Il porto labronico pullulava infatti di arrivi dall’Egitto: le stive colme di cereali e spezie nascondevano anche statue, mummie, papiri e sarcofagi. I lazzaretti e i magazzini si riempivano di tesori che presto avrebbero preso la via dei musei di Torino, Firenze, Bologna, Londra, Parigi, Berlino, Vienna, Leida. Attorno a questo flusso nacque persino un turismo d’élite: antiquari, studiosi e collezionisti giungevano a Livorno per vedere da vicino la nuova “moda egizia”.

Per celebrare i 200 anni dall’avvio delle lezioni di Rosellini, l’Università di Pisa ha preparato un fitto calendario: incontri pubblici, un convegno internazionale a dicembre e soprattutto una mostra che esporrà le pagine delle prime lezioni, custodite insieme ad altri preziosi documenti nella Biblioteca Universitaria di Pisa: appunti, volumi antichi, note manoscritte e i disegni raffinati realizzati durante la celebre spedizione franco-toscana.
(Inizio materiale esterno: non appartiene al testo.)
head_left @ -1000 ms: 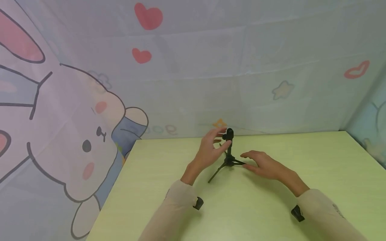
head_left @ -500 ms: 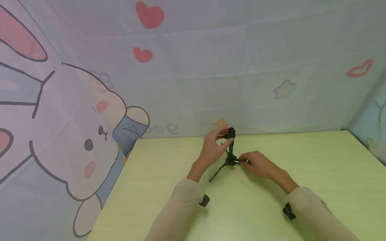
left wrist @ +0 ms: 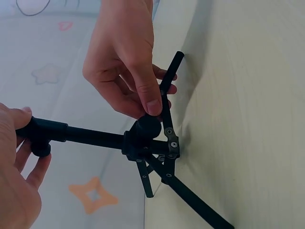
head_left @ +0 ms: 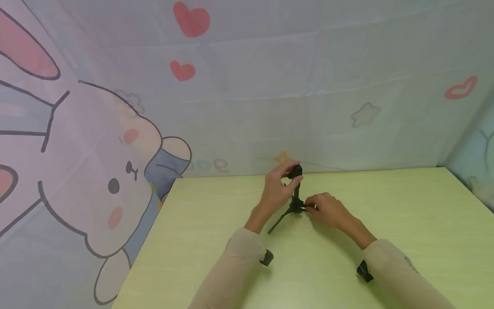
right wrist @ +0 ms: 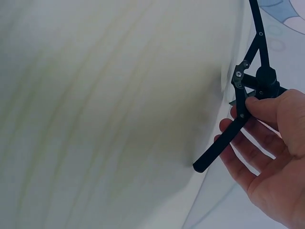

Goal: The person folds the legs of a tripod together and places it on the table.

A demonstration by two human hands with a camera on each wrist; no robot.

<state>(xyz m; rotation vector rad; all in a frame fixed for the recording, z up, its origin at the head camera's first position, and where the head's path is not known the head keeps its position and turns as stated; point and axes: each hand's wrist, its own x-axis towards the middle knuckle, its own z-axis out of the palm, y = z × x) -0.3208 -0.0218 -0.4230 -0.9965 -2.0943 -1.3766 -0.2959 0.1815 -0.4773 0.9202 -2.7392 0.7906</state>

Quella spedizione, organizzata da Rosellini con l’amico Champollion e finanziata da Leopoldo II e da Carlo X di Francia, partì nel 1828 alla volta della Valle del Nilo: la prima vera missione egittologica mai compiuta. Tornò a Livorno nel 1829 con circa duemila reperti destinati al Museo Archeologico di Firenze e un tesoro immenso di testimonianze scritte e illustrate. Oltre 20.000 carte, tra lettere, quaderni, annotazioni e più di mille disegni, molti acquerellati, che ancora oggi raccontano – con i colori vivi del deserto e delle pietre sacre – la nascita di una disciplina capace di portare l’Egitto dei faraoni nelle aule europee.